In a case where the spot information has been generated by a vehicle in the autonomous driving state, the driver is not performing driving tasks in the vehicle. Therefore, it is conceivable that the factor that has caused the accident-inducing situation is not in the driver but in the environment outside the vehicle. For example, in a case where there is a blind spot, recognition of pedestrians or the like by the autonomous driving system is delayed, which causes an accident-inducing situation. Therefore, the classification unit 13 classifies the spot information as an external factor if the spot information has been generated by a vehicle in the autonomous driving state.

On the other hand, in a case where the spot information has been generated by a vehicle in the manual driving state, it is conceivable that the factor that has caused the accident-inducing situation is in the driver or in the environment outside the vehicle. For example, in a case where the spot information has been generated by a vehicle in the manual driving state and the driver is in a dozing state in the vehicle, it is conceivable that the factor that has caused the accident-inducing situation is in the driver's state. Therefore, in this case, the classification unit 13 classifies the spot information as an internal factor.

Meanwhile, for example, in a case where the spot information has been generated by a vehicle in the manual driving state and there are more than or equal to a predetermined number of pieces of spot information acquired from terminal devices 2 mounted on a respective plurality of vehicles in the same spot or within a predetermined area, it is conceivable that the factor that has caused the accident-inducing situation can occur regardless of the driver's state or the like and occurs depending on the environment outside the vehicle such as the road condition. Therefore, in this case, the classification unit 13 classifies the spot information as an external factor.

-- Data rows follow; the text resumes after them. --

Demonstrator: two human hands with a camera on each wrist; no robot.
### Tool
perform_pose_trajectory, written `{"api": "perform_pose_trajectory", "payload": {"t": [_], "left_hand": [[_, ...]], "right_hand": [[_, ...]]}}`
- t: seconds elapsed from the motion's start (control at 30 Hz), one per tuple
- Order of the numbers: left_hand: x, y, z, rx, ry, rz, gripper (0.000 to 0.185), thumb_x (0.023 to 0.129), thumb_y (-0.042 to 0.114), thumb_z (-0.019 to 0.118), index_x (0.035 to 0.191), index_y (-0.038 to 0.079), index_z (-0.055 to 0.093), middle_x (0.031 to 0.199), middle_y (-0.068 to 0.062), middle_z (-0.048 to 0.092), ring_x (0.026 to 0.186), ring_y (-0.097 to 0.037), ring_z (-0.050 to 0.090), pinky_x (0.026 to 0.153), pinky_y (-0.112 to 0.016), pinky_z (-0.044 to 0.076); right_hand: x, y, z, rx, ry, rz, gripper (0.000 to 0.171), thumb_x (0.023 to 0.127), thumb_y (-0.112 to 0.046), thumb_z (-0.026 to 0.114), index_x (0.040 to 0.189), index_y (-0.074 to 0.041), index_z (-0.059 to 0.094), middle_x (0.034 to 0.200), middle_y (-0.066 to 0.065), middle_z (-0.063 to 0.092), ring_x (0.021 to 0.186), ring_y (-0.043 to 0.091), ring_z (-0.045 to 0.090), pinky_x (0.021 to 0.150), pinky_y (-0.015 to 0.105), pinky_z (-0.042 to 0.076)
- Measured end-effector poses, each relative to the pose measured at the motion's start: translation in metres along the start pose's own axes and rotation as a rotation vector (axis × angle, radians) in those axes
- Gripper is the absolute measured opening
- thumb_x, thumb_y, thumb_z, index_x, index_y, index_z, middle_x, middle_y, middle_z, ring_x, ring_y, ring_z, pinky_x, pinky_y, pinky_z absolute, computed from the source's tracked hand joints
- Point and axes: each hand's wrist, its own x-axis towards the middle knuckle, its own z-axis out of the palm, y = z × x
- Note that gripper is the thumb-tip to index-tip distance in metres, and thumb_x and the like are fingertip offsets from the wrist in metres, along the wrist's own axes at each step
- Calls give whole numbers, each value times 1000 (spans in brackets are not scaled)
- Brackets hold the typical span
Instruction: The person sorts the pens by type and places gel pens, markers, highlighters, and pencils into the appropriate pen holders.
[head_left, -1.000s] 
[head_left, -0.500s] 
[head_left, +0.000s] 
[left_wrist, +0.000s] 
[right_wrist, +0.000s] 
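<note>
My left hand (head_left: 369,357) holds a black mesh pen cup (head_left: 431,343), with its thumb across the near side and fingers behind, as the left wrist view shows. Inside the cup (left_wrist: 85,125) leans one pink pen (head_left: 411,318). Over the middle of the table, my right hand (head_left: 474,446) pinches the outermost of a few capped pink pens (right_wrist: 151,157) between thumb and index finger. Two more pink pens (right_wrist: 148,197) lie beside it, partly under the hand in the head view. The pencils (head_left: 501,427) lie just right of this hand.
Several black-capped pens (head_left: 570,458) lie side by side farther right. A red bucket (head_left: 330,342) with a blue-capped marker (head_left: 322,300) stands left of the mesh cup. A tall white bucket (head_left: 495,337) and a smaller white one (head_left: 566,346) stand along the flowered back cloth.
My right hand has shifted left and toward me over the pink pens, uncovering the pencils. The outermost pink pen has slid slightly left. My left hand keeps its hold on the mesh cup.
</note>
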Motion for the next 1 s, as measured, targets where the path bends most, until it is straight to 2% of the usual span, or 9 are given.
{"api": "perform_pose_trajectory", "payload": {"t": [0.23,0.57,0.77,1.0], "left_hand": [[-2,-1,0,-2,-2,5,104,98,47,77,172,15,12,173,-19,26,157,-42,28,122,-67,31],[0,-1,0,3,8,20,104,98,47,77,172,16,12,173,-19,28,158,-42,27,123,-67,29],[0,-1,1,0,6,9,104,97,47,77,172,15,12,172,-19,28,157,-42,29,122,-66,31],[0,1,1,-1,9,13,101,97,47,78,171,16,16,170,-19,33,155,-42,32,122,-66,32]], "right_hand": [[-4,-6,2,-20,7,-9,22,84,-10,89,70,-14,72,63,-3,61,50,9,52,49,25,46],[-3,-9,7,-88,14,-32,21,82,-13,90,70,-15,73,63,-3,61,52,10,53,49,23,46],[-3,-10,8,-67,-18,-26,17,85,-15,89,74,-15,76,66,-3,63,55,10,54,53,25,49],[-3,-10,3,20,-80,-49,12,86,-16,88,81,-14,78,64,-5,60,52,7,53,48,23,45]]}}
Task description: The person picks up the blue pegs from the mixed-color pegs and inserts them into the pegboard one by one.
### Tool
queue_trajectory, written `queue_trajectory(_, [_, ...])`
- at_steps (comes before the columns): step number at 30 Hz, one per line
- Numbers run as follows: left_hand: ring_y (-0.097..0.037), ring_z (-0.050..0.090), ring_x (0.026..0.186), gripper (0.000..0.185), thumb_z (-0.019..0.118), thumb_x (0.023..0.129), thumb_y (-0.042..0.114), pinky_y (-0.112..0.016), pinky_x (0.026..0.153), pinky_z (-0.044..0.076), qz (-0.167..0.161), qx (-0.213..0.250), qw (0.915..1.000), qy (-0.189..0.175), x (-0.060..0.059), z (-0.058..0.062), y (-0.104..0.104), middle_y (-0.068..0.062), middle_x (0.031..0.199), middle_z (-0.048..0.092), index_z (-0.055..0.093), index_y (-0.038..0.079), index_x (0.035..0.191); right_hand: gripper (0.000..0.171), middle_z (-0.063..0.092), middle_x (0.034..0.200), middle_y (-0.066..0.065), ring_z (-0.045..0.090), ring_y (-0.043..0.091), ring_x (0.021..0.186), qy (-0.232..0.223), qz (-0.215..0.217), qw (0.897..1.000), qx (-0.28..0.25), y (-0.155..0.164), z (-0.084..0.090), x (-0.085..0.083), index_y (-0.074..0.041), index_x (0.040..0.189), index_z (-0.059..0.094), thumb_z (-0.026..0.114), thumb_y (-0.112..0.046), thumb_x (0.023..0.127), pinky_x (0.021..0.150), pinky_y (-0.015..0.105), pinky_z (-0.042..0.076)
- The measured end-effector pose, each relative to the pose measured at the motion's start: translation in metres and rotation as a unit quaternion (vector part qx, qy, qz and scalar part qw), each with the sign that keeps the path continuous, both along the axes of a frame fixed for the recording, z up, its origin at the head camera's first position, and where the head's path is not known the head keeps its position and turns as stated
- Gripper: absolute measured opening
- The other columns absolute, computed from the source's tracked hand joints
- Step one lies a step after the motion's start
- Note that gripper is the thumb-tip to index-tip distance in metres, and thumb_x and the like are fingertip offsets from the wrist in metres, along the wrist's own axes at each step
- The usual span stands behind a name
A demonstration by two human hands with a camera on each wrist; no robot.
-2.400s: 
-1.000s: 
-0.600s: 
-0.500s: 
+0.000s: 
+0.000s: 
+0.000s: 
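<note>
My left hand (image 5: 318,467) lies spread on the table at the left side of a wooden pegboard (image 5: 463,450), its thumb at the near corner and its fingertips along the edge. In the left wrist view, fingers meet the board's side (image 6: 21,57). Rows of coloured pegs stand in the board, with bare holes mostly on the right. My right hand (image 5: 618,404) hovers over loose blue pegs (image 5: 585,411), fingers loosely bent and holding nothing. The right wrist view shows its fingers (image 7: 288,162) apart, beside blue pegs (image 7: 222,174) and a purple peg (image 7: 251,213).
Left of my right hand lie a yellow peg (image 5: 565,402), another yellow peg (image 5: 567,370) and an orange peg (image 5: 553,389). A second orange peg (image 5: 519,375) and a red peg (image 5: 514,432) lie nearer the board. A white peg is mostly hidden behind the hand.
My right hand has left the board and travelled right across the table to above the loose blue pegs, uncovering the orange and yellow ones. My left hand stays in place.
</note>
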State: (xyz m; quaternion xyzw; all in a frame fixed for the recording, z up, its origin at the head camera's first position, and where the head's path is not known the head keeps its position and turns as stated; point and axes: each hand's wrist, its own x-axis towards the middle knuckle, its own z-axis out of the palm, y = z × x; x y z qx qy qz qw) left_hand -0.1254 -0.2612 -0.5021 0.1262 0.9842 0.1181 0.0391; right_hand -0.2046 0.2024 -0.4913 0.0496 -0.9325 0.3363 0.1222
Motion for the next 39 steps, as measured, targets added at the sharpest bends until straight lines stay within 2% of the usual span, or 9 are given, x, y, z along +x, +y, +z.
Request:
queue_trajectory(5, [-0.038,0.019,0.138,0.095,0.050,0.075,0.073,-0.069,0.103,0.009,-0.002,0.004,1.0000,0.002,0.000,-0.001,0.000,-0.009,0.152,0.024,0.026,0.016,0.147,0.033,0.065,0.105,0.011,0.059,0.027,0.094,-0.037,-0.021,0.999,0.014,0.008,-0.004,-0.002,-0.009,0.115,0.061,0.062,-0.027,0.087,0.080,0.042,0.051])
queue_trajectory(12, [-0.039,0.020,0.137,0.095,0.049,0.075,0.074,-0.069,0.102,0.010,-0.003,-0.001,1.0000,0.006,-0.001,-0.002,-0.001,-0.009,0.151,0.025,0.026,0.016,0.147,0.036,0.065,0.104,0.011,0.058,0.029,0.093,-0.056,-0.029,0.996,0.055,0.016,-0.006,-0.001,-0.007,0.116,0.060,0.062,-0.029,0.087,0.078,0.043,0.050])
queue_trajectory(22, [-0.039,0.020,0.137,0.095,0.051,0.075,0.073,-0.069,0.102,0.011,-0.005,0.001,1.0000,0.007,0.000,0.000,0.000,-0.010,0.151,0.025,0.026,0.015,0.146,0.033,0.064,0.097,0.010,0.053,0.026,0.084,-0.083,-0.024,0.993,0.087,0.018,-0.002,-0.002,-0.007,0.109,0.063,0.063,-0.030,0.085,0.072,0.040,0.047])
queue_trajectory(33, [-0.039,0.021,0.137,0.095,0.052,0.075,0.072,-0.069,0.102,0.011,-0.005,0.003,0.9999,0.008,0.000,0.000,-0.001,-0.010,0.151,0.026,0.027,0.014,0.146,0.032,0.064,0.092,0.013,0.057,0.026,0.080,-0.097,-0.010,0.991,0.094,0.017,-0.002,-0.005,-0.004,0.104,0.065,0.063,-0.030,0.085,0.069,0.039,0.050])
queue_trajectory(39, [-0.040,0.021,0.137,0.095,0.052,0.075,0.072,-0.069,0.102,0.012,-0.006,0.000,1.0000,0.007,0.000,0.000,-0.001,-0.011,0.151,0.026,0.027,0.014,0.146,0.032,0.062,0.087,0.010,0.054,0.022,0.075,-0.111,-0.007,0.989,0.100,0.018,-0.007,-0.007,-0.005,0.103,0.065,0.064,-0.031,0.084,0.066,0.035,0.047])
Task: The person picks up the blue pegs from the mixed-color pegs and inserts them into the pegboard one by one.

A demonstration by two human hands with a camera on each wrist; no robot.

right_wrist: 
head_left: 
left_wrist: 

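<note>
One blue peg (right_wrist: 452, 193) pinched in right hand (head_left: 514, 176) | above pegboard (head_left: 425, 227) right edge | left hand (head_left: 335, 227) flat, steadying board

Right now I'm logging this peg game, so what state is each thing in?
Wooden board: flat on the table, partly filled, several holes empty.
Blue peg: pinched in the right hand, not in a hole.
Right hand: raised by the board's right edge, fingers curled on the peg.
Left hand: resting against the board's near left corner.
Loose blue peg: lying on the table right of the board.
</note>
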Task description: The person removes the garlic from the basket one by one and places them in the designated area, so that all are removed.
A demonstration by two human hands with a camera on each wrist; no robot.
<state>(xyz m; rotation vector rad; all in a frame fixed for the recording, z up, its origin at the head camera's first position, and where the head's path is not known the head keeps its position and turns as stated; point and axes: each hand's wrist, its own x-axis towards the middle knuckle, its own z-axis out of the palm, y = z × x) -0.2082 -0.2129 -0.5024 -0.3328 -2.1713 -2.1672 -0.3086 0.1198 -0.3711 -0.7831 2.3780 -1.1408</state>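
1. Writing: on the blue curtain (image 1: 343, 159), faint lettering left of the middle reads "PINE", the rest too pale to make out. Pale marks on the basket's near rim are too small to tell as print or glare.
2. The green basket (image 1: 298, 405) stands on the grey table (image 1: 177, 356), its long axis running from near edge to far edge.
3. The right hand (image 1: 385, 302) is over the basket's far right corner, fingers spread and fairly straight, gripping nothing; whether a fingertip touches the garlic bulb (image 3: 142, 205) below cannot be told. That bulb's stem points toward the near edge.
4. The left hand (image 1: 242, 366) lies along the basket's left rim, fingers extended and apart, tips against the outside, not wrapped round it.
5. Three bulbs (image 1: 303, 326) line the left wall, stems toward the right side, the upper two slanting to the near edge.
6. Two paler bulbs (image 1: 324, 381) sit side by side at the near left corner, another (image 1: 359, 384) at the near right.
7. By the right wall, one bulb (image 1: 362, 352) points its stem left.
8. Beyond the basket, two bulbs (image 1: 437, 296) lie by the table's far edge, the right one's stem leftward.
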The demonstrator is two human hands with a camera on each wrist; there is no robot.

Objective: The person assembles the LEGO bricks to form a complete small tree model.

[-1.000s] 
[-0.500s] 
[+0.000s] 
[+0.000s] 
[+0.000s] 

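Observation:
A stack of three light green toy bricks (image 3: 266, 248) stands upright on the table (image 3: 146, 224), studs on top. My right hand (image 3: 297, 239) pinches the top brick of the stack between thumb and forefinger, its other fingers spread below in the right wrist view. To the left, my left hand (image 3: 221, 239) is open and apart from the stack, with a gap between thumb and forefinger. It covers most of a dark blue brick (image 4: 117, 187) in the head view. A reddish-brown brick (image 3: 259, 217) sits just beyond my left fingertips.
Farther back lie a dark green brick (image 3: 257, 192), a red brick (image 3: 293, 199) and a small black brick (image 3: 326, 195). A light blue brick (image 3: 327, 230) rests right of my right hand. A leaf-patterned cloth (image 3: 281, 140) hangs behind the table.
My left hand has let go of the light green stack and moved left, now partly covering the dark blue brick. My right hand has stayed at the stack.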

Then, on the basis of the classification result, the classification unit 13 adds, to the spot information, the classification information indicating that the factor is an external factor or classification information indicating that the factor is an internal factor and stores the spot information added with the classification information (hereinafter referred to as “classified spot information”) in the storage unit 14.

The storage unit 14 stores the classified spot information which is added with the classification information by the classification unit 13.

Note that, in the first embodiment, the storage unit 14 is included in the information collection device 1; however, this is merely an example, and the storage unit 14 may be included in a separate device from the information collection device 1 that is external to the information collection device 1.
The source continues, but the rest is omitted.